Abstract

Introduction - Isolated calf deep vein thrombosis (ICDVT) is common in clinical practice; however, the treatment of ICDVT remains controversial. The current recommendations range from watchful waiting to full-dose anticoagulation. The purpose of the present study was to investigate thrombotic events and identify the risk factors associated with ICDVT during a 1-year follow-up. Methods - A retrospective chart review was performed for patients with ICDVT in a single institution between 2013 and 2014. Diagnosis was established with duplex ultrasound (DUS) examination. All deep veins in the calf, excluding the anterior tibial vein, were examined. We evaluated patients who were followed up clinically and who underwent DUS at 1, 3, and 6 months, and up to 12 months. After initial diagnosis of ICDVT, patients were started on full-dose anticoagulation and compression. The outcomes examined were persistence, re-thrombosis, proximal vein propagation and resolution of ICDVT. Baseline characteristics, including age, sex, asymptomatic status, post operation status, cancer, chemotherapy, steroid use, compression and anticoagulation were analyzed to determine whether they were predictors of thrombus status during a follow-up period. Results - The study included 198 limbs of 145 patients (107 women and 38 men). Fifty-three patients had bilateral ICDVT. The mean age of the patients was 75.3 ± 9.2 years (range, 42-93 years). Most of the patients were asymptomatic (114 patients, 78.6%). Among the 145 patients, 96 (66.2%) received anticoagulation, and 113 (77.9%) received compression. Complete resolution of ICDVT was observed in 49 limbs (24.7%), while 79 limbs (40%) showed persistence, 59 limbs (29.8%) showed re-thrombosis, and 11 limbs (5.5%) showed proximal vein propagation in the calf.
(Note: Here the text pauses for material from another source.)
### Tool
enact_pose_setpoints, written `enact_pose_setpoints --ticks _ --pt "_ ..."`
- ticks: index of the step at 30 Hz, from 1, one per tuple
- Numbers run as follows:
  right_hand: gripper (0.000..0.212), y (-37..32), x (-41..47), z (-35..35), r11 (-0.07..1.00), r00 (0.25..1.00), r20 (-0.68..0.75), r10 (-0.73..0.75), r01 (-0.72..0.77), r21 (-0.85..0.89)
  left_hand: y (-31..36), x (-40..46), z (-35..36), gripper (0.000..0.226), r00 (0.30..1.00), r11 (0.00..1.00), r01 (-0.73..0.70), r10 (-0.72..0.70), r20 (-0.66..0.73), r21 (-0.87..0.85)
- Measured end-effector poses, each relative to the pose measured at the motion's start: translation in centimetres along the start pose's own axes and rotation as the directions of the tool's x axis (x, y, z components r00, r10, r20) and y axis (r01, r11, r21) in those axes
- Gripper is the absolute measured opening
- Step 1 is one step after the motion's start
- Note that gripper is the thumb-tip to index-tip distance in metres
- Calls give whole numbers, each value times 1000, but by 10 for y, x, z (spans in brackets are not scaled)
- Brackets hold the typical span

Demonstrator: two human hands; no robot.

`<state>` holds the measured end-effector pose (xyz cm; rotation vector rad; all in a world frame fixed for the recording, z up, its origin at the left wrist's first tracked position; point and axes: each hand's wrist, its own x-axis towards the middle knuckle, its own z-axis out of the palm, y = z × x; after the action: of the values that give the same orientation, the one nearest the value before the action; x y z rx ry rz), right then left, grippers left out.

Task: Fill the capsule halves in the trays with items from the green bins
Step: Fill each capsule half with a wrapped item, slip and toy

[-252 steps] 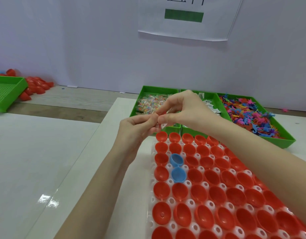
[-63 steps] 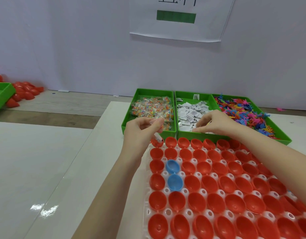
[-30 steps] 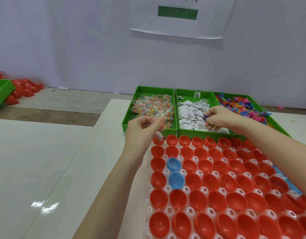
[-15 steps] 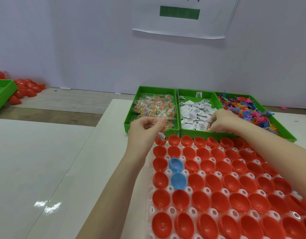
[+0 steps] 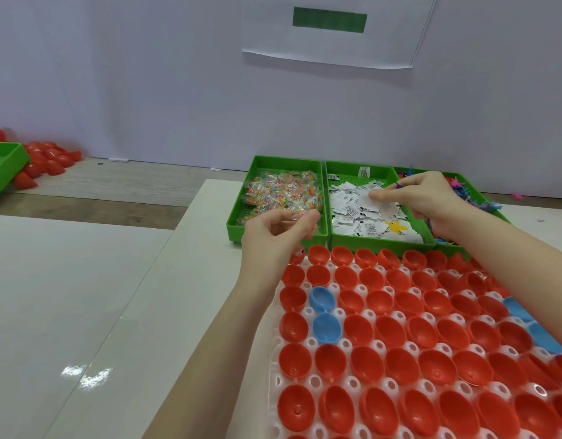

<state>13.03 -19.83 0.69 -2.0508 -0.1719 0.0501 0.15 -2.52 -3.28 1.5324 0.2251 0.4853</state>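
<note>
In the middle green bin (image 5: 352, 180), white paper slips (image 5: 355, 213) lie directly under the right hand (image 5: 428, 201), whose fingers (image 5: 379, 195) pinch one slip while a small purple toy shows at the knuckles. At nine o'clock, the left hand (image 5: 273, 239) pinches a clear packet (image 5: 294, 217) above the tray's (image 5: 275, 381) twelve-o'clock corner, nearest the empty red capsule halves (image 5: 355, 331).

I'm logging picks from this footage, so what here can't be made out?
Head view:
- Right green bin of colourful toys: mostly hidden by right hand.
- Left hand: pinches a clear packet; contents too small.
- White capsule tray: cut by bottom and right edges.
</note>
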Motion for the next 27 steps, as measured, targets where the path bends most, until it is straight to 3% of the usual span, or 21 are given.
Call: enact_pose_setpoints --ticks 3,9,11,13,14,16,18,20,24,27 --pt "43 -7 -3 1 986 993 89 79 -91 138 2 -3 4 8 999 999 -9 11 35 -44" --pt "33 4 -2 4 994 997 -21 77 -79 -78 1 -3 5 12 1000 998 -3 2 -7 -57" --pt "36 9 0 5 966 998 -63 -25 8 -260 0 -2 4 12 1000 999 -3 2 -24 -51" --pt "38 14 0 5 843 973 -132 -189 92 -529 0 -2 3 12 1000 999 0 -1 -21 -48" --pt "39 15 -2 5 811 954 -163 -253 118 -572 0 -3 4 12 1000 999 -1 0 -16 -41" --pt "39 11 -6 6 901 939 -226 -258 149 -408 0 -3 4 11 1000 999 -4 4 -4 -32" --pt "37 -5 -13 8 996 969 -240 -60 73 42 2 -3 5 11 1000 999 -3 4 10 -42" --pt "36 -22 -28 13 932 992 -28 120 -103 346 4 -4 7 13 999 997 25 -22 32 -76" --pt "35 -42 -66 31 826 902 417 112 -318 466 7 -7 10 31 990 978 123 -108 94 -171" --pt "30 -49 -82 40 863 896 441 56 -266 430 10 -8 12 36 966 945 212 -164 198 -249"
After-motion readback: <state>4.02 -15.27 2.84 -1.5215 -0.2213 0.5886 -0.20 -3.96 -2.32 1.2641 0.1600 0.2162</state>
Univariate analysis confirmed that non-anticoagulation was associated with patients who developed proximal vein propagation and re-thrombosis (P < .05). Additionally, anticoagulation was associated with patients who showed ICDVT resolution (P < .05). Conclusion - In our study, anticoagulation prevented proximal vein propagation and re-thrombosis and helped in ICDVT resolution. Further evaluations will be needed to identify the patients with ICDVT, who merit receiving anticoagulation.